Serangan Byakko menjadi lebih cepat dan pertahannya semakin tinggi. Blue mulai merasa aneh dengan situasi ini, ia terus mengayunkan pedangnya layaknya pendekar pedang.
Disisi lain Byakko terus menyerang tanpa memperdulikan pertahannya. Sampai akhirnya dia kalah dan menghilang dari pandangan Blue.
"Bos monster semakin kuat, atau mungkin hanya perasaanku saja." Blue naik level menjadi 223.
Matanya segera terbuka lebar melihat bar levelnya terisi cukup banyak. 22% penambahan poin pengalaman yang didapatkannya. Itu 5 persen lebih banyak dari pembersihan sarang monster sebelumnya.
"Aku merasa ada yang aneh dari pertarungan tadi, tapi apa yang aneh ya..."
Bee sebagai pengamat selalu muncul tepat waktu, kali ini ia tidak membawa kotak makanan karena persediaan kaki kepiting sudah habis.
"Kucing putih itu adalah jiwa yang telah diperkuat melalui simbol dinding. Semakin kuat musuhnya, maka kekuatan kucing itu akan pulih."
"Bukan itu yang aku rasakan, aku merasa dia bukan monster dunia ini. Mungkinkah ia adalah outer yang dikatakan Athena?"
"Aku berani jamin itu bukan dia, aku bisa merasakan apa itu outer setelah melihat Kitty. Energi mereka jelas sangat berbeda."
"Lalu apa yang aku rasakan?" tanya Blue kebingungan. Ia langsung masuk lagi ke sarang monster untuk memastikan perasaannya.
Tanpa sadar Blue membunuh Byakko 10 kali tanpa henti. Namun perasaan aneh setelah menjatuhkan serangan masih belum bisa dipastikan.
Blue tidak akan berhenti sampai ia menemukan jawabannya, tanpa terasa Blue membunuh Byakko 100 kali. Disisi lain Byakko terus menyerang Blue layaknya harimau yang kelaparan.
Hari berlalu sangat cepat, tidak ada yang tahu sudah berapa kali Blue membunuh harimau putih di dalam ruangan bos.

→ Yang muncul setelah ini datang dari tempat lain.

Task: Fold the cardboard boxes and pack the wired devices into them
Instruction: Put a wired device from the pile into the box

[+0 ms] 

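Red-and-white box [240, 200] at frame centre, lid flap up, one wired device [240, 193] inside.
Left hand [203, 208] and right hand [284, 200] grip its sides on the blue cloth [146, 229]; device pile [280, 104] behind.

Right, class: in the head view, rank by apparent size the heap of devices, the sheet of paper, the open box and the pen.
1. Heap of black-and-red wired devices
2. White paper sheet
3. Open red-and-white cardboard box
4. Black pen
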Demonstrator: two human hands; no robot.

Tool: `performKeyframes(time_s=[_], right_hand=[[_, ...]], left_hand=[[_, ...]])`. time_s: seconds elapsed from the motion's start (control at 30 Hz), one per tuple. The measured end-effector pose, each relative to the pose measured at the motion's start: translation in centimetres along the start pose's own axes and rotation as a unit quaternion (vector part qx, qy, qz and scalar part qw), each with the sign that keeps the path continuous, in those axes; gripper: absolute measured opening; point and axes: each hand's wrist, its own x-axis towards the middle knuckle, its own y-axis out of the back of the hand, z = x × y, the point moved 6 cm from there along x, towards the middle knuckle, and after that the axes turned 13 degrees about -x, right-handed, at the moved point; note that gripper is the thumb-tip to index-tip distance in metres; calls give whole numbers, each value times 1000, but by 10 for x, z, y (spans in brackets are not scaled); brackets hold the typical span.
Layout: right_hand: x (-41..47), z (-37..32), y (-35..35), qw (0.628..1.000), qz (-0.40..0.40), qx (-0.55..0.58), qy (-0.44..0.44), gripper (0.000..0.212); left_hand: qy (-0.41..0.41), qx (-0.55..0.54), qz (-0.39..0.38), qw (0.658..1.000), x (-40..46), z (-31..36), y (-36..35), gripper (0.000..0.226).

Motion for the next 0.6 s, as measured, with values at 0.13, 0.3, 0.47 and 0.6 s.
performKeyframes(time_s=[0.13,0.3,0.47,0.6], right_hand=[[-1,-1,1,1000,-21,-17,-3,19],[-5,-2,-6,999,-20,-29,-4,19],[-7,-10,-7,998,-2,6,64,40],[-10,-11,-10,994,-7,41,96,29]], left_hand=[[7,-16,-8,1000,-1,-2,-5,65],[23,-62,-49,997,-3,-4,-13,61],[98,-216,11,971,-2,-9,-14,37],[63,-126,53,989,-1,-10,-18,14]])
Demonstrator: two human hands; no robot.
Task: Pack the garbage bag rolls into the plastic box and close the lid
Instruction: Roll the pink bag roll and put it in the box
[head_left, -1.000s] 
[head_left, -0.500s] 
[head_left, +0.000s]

Terry yang melihat Blue bolak balik ke dalam dungeon merasakan ada yang aneh. Ia segera mendatangi Blue dan bertanya, "Apa yang kamu lakukan bertarung dengan monster terus-menerus?"
"Apa kamu tidak lihat? aku sudah bertambah kuat." Blue tersenyum melihat Terry yang bertanya, ia puas dengan poin pengalaman yang dihasilkan dari membunuh Byakko.
"Bukankah ini namanya menyiksa diri, kau terus mengalahkan monster yang sama setiap hari."
"Untuk menjadi kuat tidak ada kata menyiksa diri. Aku harus fokus dan mencari jawaban tentang perasaan aneh yang selalu mengganggu." Blue berjalan masuk lagi ke dalam sarang monster.
Disisi lain Terry yang istirahat langsung mengambil pedang dan masuk sarang monster untuk berlatih. Tekadnya sudah bulat, ia akan menyusul Blue dan menjadi orang yang sangat kuat.